Thursday, June 30, 2011

Barry Kemp Interview

September 27, 2006.

Excavating Amarna

"
Does the increased focus on new art styles during the Amarna period and the discovery of sculptors' workshops at the site suggest there were more artisans here or a larger part of the city was dedicated to art production than at other capitals? Or could this simply reflect the fact that the archaeological record at other cities was more disturbed by later building over the centuries or may still lie beneath modern buildings?

Again, comparison with other places is impossible. The evidence is not there. Akhenaten inherited the sculptors of his father's reign who were able to work on a large scale to a remarkably high level of sensitivity in hard stones. He benefited from this. On the other hand, it is clear that he had an insufficient number of skilled relief artists. The standard of carving on wall blocks from Amarna varies greatly, some of the work being of poor quality. The number of locatable sculptor's workshops at Amarna is not particularly large. They form part of a broad pattern of evidence to suggest that the whole city was one loosely organized workshop serving the court. It is hard to think that other major cities (and there would have been only a few at any one time) did not have this character. But only more archaeology at other places will help to answer the question.

Did Akhenaten's actions--changing the religion, promoting new artistic style, and moving the capital--affect the everyday lives of Egyptians?

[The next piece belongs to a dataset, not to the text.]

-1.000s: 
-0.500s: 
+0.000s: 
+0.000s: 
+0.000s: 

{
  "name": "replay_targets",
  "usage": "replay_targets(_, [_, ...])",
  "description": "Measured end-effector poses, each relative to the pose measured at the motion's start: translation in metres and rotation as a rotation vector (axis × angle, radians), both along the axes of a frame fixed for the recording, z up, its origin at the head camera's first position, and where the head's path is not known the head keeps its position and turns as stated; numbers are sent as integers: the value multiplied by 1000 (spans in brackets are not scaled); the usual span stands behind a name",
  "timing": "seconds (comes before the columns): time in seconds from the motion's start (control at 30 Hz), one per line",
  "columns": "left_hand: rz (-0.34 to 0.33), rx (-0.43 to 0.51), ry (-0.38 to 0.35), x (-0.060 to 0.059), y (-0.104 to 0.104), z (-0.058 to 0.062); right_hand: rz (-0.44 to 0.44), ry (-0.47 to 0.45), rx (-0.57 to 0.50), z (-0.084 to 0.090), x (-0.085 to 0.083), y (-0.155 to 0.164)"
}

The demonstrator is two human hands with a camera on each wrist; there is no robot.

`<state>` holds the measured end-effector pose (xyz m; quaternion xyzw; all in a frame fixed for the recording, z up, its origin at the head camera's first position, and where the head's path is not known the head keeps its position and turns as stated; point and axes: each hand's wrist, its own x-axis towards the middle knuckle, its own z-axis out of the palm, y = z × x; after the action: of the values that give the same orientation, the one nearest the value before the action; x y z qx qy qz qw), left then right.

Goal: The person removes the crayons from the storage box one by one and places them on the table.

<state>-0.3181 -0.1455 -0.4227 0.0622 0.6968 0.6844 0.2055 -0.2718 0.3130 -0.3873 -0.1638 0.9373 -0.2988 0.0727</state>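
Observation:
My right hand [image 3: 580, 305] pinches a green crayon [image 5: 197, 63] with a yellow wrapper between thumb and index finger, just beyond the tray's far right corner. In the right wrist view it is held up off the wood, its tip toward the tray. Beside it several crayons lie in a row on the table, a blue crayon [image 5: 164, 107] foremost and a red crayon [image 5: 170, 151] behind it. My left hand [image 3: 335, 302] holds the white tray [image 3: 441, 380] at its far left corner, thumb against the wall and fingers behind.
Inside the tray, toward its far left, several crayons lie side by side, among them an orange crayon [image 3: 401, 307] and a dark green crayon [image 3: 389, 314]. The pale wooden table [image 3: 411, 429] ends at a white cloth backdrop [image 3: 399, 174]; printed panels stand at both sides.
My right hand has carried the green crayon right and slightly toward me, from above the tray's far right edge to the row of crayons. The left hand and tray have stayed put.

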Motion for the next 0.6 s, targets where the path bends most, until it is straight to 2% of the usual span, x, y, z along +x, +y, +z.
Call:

The lives of the people of Amarna were dramatically changed by the move to a new location, probably not a convenient or inviting one. It was a bleak strip of desert they had to colonize. The impact that his religion had upon them is one of the Project's research themes. At one end lie the Aten temples and their strange obsession with offering-tables. Are they a sign that a greater degree of public benefit was in Akhenaten's mind? The idea is quite attractive but hard to prove, the evidence in part being the archaeological remains of the offering-cult. At the other end is the fact that Amarna is richer in evidence for domestic religious cults and beliefs than other settlement sites of the period (Ramesside Deir el-Medina excepted) and for the most part they were not centered on Akhenaten's ideas."